An exact copy of all the data below is needed.

RECORDS FOR PROCESSING:
BEGIN

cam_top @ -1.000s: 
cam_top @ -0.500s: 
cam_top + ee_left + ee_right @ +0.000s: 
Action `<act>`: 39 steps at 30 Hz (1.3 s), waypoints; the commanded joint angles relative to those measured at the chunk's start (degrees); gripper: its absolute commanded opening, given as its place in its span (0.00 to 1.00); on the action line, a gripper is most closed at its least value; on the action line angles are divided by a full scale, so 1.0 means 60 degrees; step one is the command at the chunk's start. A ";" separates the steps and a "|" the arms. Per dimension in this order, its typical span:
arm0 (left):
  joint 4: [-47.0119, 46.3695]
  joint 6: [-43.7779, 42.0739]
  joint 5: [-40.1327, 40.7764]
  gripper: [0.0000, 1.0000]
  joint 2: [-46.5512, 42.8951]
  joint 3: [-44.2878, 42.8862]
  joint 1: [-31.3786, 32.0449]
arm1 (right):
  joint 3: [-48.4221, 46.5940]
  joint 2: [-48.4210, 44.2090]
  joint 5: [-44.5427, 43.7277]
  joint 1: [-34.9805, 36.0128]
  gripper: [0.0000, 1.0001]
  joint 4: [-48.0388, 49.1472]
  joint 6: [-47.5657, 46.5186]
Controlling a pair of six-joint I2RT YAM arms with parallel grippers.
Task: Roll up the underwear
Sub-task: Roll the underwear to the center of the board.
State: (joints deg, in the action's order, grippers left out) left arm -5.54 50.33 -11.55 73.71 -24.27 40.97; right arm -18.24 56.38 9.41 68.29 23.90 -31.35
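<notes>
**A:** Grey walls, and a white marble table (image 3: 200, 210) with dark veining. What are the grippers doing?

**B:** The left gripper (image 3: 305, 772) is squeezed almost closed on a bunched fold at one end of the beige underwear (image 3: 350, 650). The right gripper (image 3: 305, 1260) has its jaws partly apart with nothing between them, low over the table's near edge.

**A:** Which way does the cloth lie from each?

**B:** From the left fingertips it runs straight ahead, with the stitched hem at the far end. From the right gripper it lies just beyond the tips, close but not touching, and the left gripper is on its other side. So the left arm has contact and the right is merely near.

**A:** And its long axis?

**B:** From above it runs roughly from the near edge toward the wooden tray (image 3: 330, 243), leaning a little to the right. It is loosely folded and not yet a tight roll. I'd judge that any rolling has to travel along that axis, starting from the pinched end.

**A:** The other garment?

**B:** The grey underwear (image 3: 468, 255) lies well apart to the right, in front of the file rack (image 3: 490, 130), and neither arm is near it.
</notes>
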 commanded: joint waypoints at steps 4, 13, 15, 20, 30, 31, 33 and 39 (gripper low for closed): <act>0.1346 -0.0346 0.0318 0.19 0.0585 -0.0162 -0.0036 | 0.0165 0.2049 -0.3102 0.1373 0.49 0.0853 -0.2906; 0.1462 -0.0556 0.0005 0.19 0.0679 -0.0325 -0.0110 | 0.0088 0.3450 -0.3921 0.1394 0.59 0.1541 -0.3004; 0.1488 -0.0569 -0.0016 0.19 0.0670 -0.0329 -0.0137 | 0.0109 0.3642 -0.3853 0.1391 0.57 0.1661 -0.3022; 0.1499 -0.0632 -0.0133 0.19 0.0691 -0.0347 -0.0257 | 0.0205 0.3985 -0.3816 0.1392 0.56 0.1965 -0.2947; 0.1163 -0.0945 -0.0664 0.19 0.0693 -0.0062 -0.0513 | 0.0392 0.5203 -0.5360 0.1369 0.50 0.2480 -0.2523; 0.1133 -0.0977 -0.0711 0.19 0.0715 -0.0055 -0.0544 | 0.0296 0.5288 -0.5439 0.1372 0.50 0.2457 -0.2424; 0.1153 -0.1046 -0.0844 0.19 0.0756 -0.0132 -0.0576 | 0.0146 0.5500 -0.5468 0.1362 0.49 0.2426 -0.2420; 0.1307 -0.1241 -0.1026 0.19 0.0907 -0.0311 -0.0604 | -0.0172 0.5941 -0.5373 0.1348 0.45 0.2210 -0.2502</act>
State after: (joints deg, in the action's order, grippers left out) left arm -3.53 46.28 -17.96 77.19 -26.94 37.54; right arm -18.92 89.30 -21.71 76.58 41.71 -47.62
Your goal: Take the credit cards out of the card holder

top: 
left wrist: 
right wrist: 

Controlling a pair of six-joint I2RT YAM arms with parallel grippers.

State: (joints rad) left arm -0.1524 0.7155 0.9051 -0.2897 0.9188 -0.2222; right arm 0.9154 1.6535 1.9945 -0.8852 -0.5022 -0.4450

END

RESULT BELOW:
cam_top @ -1.000s: 
cam_top @ -0.500s: 
cam_top + ee_left + ee_right @ +0.000s: 
Action `<act>`: 39 steps at 30 Hz (1.3 s), waypoints; the commanded joint angles relative to those measured at the chunk's start (degrees); gripper: its absolute commanded opening, given as its place in its span (0.00 to 1.00); on the action line, a gripper is most closed at its least value; on the action line angles are divided by a full scale, so 1.0 means 60 degrees; step one is the command at the chunk's start. A ";" separates the steps and a "|" the arms. Per dimension in this order, its typical span:
arm0 (left):
  joint 4: [-47.0119, 46.3695]
  joint 6: [-43.7779, 42.0739]
  joint 5: [-40.1327, 40.7764]
  gripper: [0.0000, 1.0000]
  joint 2: [-46.5512, 42.8951]
  joint 3: [-44.2878, 42.8862]
  joint 1: [-31.3786, 32.0449]
arm1 (right):
  joint 3: [-48.4221, 46.5940]
  joint 2: [-48.4210, 44.2090]
  joint 5: [-44.5427, 43.7277]
  joint 1: [-34.9805, 36.0128]
  gripper: [0.0000, 1.0001]
  joint 4: [-48.0388, 49.1472]
  joint 6: [-47.5657, 46.5186]
Controlling a pair of six-joint I2RT YAM arms with parallel grippers.
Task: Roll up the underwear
Sub-task: Roll the underwear to the center of the board.
State: (joints deg, in the action's order, grippers left out) left arm -5.54 50.33 -11.55 73.71 -24.27 40.97; right arm -18.24 56.38 9.41 68.29 23.90 -31.35
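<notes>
**A:** Grey walls, and a white marble table (image 3: 200, 210) with dark veining. What are the grippers doing?

**B:** The left gripper (image 3: 305, 772) is squeezed almost closed on a bunched fold at one end of the beige underwear (image 3: 350, 650). The right gripper (image 3: 305, 1260) has its jaws partly apart with nothing between them, low over the table's near edge.

**A:** Which way does the cloth lie from each?

**B:** From the left fingertips it runs straight ahead, with the stitched hem at the far end. From the right gripper it lies just beyond the tips, close but not touching, and the left gripper is on its other side. So the left arm has contact and the right is merely near.

**A:** And its long axis?

**B:** From above it runs roughly from the near edge toward the wooden tray (image 3: 330, 243), leaning a little to the right. It is loosely folded and not yet a tight roll. I'd judge that any rolling has to travel along that axis, starting from the pinched end.

**A:** The other garment?

**B:** The grey underwear (image 3: 468, 255) lies well apart to the right, in front of the file rack (image 3: 490, 130), and neither arm is near it.
</notes>
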 commanded: joint waypoints at steps 4, 13, 15, 20, 30, 31, 33 and 39 (gripper low for closed): <act>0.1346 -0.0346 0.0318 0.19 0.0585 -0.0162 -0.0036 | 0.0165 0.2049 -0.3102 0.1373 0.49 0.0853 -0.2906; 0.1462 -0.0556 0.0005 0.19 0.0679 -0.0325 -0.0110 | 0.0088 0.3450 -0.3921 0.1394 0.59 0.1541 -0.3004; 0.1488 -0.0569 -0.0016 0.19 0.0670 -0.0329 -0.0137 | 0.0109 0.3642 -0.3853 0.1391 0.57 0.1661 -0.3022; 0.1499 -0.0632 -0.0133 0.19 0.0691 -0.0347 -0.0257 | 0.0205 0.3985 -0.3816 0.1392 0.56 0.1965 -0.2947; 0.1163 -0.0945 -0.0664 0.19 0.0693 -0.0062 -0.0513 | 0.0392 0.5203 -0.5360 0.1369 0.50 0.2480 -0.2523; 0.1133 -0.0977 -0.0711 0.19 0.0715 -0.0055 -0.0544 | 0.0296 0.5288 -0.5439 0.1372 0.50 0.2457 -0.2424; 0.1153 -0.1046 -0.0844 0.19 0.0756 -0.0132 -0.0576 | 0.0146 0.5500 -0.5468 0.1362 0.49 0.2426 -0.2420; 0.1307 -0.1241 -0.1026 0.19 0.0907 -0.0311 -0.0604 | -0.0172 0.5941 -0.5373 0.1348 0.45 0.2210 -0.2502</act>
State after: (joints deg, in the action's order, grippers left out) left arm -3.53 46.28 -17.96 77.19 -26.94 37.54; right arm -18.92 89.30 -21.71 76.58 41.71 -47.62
Your goal: Take the credit cards out of the card holder

top: 
left wrist: 
right wrist: 

Controlling a pair of six-joint I2RT YAM arms with parallel grippers.

State: (joints rad) left arm -0.1524 0.7155 0.9051 -0.2897 0.9188 -0.2222; right arm 0.9154 1.6535 1.9945 -0.8852 -0.5022 -0.4450

Now the output is complete.